Friday, June 11, 2010

Gary Coleman Is Alive & Well

Gary Coleman is just another of my recently deceased friends. When he came over to This Side of the Veil, he sent me a text message that he'll be over to the house this morning for breakfast, which is always about 6 am so I can get to work on time. I have a day job at a Fortune Cookie factory, writing fortunes on little pieces of paper.

Gary says he's a little pissed at Shannon Price for consuming all the bacon last time they were here, but what the hell, Shannon's been like that ever since Gary turned down that used car salesman job after Diff'rent Strokes got flushed down the toilet by the network.

"All she cares about is the money," Gary told me when we were sitting around the breakfast table a week ago last Sunday. "What I really want to do is visit the planet Saturn...I hate Madison Wisconsin." I have to agree with Gary on this one, having been there once myself in a wicked thunderstorm back in June of 1957.

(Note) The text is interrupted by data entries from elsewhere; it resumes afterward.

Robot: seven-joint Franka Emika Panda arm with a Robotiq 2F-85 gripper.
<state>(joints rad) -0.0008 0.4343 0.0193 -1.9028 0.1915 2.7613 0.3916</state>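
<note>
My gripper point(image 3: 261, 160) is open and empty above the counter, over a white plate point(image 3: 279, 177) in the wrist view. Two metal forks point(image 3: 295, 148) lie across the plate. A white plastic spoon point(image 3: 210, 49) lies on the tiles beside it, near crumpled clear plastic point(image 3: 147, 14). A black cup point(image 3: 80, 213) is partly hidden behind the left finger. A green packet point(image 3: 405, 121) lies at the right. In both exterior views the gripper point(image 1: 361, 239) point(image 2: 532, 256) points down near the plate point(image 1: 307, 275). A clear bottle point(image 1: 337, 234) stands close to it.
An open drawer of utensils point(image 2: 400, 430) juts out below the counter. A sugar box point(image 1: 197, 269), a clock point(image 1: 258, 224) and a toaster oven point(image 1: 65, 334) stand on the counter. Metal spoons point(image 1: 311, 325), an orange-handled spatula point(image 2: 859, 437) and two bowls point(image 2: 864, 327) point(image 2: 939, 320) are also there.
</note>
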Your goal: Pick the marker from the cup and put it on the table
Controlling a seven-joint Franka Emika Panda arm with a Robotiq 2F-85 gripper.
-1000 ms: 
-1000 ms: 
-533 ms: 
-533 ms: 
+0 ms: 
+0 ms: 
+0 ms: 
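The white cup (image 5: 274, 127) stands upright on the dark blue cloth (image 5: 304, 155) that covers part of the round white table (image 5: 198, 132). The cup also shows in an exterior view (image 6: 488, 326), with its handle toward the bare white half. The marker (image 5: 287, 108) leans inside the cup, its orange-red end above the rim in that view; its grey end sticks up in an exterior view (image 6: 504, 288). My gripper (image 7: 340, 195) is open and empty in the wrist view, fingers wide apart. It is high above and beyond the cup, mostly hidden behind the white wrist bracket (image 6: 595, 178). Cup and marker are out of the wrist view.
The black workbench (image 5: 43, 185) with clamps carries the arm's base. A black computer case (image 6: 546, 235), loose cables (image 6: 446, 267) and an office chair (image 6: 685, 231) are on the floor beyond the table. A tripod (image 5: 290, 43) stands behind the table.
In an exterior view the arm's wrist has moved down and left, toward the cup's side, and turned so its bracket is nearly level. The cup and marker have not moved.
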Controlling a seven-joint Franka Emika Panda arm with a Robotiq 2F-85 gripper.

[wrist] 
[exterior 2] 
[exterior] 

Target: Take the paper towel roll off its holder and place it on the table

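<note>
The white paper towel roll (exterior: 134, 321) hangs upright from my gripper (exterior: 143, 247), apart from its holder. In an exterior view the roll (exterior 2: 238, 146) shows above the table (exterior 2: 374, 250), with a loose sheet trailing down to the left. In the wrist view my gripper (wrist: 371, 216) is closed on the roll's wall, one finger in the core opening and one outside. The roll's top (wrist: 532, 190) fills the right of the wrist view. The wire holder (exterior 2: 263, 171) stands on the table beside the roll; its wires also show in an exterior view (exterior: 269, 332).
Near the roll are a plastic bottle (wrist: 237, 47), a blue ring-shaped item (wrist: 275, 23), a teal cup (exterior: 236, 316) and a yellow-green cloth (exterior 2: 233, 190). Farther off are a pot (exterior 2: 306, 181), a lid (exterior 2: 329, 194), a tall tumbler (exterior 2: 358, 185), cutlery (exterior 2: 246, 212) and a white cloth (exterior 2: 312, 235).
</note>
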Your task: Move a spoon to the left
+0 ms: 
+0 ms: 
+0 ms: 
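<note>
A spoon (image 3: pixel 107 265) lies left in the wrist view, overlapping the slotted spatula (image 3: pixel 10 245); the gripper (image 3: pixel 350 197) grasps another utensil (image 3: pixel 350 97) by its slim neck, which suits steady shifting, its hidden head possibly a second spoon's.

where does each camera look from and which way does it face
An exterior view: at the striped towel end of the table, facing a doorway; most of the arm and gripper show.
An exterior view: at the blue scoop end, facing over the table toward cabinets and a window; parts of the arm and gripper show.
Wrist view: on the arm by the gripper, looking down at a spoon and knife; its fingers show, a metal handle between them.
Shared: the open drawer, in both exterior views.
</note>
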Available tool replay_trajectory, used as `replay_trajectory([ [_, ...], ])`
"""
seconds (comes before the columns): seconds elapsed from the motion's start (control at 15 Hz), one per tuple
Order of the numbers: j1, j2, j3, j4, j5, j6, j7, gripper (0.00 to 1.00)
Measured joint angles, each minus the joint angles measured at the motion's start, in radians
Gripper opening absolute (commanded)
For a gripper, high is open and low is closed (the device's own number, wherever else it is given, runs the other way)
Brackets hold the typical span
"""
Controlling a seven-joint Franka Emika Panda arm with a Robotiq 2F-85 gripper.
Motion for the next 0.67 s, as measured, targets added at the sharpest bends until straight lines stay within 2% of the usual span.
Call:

"What are all these rumors about my death?" Gary texted me. "IDK" I texted back. "IGGP", he replied, and went AFK for a couple minutes. "PLOTKA" he texted when he got back on. I laughed, and replied, "RUS?"..."TTTHFAL" and we clocked off. I'll ask him exactly what he meant over breakfast tomorrow, but I doubt I'll actually get the point. I prolly would dig it, but we don't talk over breakfast, we sit there, stare at each other and text at the table. Well, (ISH) "ILICISCOMK" and now, "IOH" ima play a bit of Team Fortress 2 before I go totally AFK.